The WHO Panel of Inquiry has recorded 83 cases of possible exploitation of its staff between 2018 and 2020, when the organization was operating in the Democratic Republic of the Congo during the Ebola epidemic. The allegations of abuse were known but could not be addressed.
According to a study by the World Health Organization (WHO), 21 workers of the organization may have been sexually abused in the Democratic Republic of the Congo between 2018 and 2020 as the WHO tried to curb the country’s Ebola epidemic.
A total of 83 accused of exploitation have been identified by the organization. In 21 of these cases, the organisation’s investigative panel obtained assurance that those accused of exploitation were WHO employees during the Ebola operation.
The investigation panel interviewed dozens of women who, among other things, had been offered jobs against sex or who had been raped.
Those accused of sexual exploitation include both people employed by the WHO in the Congo and its international staff.
Director of the Health Organization Tedros Adhanom Ghebreyesus last October, ordered a panel to investigate allegations that numerous health workers had sexually harassed women in the fight against the Ebola epidemic in 2018.
Ghebreyesus apologized for the incident at a news conference on Tuesday.
– First I want to say to the victims and survivors … I’m sorry, Ghebreyesus says.
– My main priority is not to forgive the perpetrators, but to hold them accountable.
According to diplomatic sources from the news agency AP, four people have been laid off due to the incident and two have been laid off. The information is based on a closed diplomatic meeting held at the WHO in Geneva on Tuesday.
AP: The allegations were known
The WHO panel of experts released its findings today, months after the news agency AP had reported numerous allegations of exploitation.

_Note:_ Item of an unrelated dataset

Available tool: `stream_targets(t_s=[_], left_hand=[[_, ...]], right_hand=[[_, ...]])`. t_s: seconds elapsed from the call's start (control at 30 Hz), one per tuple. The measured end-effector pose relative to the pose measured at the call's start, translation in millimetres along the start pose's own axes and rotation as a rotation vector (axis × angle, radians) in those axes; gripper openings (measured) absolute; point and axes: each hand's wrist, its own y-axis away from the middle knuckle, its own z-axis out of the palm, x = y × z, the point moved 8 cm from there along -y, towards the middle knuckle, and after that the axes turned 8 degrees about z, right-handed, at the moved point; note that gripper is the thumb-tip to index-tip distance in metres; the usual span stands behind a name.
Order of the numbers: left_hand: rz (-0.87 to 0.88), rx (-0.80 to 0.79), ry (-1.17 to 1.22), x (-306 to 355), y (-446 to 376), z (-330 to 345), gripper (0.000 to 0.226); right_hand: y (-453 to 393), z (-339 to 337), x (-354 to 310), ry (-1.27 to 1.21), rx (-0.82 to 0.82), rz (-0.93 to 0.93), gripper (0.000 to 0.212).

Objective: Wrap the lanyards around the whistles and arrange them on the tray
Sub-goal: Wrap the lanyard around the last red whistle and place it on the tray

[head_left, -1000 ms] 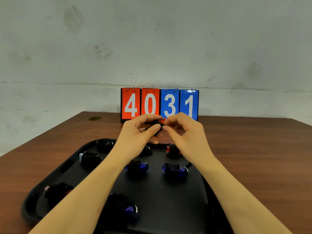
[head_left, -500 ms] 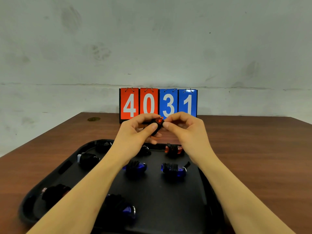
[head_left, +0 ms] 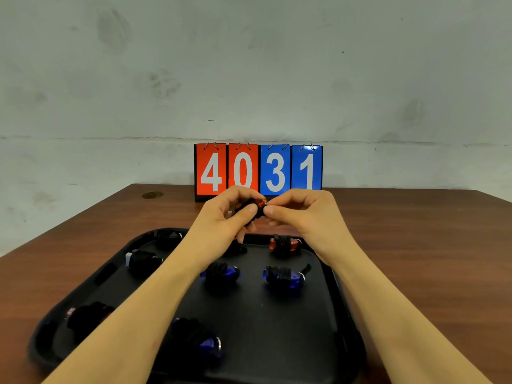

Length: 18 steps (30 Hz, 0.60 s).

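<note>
Above the far edge of the black tray (head_left: 318, 356), both hands meet on a red whistle (head_left: 260, 203) wound in black lanyard. My left hand (head_left: 224, 214) grips its wrapped body between thumb and fingers. My right hand (head_left: 299, 212) pinches the whistle's end with thumb and forefinger. On the tray lie several wrapped whistles: a red one (head_left: 285, 243) at the back right, two blue ones (head_left: 221, 273) (head_left: 284, 275) in the middle, a blue one (head_left: 199, 339) near the front, a white one (head_left: 141, 259) at the left and a pink one (head_left: 86, 317) at the front left.
A flip scoreboard (head_left: 259, 170) reading 4031 stands at the back of the brown table (head_left: 429, 245), just behind my hands. A small round mark (head_left: 151, 194) lies on the far left of the table. A pale wall rises behind.
My hands have stayed together on the red whistle above the tray's far edge, with only small shifts of the fingers. The whistles on the tray have not moved.
</note>
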Motion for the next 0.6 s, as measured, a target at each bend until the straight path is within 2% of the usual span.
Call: stream_targets(t_s=[0.13, 0.3, 0.6], left_hand=[[-0.006, 0.015, -0.014, -1.0, 0.3, -1.3, 0.020], [-0.006, -0.005, -0.065, -1.1, 0.2, -0.3, 0.018], [0.025, -0.018, -0.093, 1.7, 0.8, 5.4, 0.014]], right_hand=[[0.1, 0.3, -0.5, -0.019, -0.007, 0.004, 0.009], [-0.8, 0.9, -1.9, 0.157, 0.051, -0.051, 0.006], [2.8, 6.6, -5.7, 0.276, 0.088, -0.145, 0.010]])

According to the findings released by the AP in May, the WHO leadership in charge of Ebola operations in Congo was aware of the allegations of exploitation in 2019.
According to investigations by the news agency AP, the WHO monitors Ebola activities in the Congo Michel Yaolle several suspicions of abuse were reported. Yao was subsequently promoted to WHO Director of Ebola Operations in Guinea.
In the second case, a WHO doctor Jean-Paul Ngadu and two other WHO officials wrote an agreement, according to the AP, promising to buy land for the young woman suspected of being pregnant by Ngadu. According to Ngadu, he was pressured to sign an agreement to protect the reputation of the WHO.
According to information leaked to the AP from UN meetings, he is the director of the WHO Health Crisis Program Michael Ryan has acknowledged that suspicions of exploitation in the Congo are likely to be just the tip of the iceberg.
The WHO’s own investigation team says in its report that the WHO leadership was aware of the allegations six weeks earlier – in early May 2019 – than it claimed to have learned of them.
In its report, the investigation team concludes that “individuals’ indifference may have led to professional misconduct.” In addition, the expert group found “clear structural failures and a lack of capacity to manage the risk of sexual abuse”.
After the AP published the results of its investigation, the WHO appointed an employee to oversee the prevention of sexual abuse. However, the supervisor does not have the authority to dismiss those who have been found guilty of exploitation.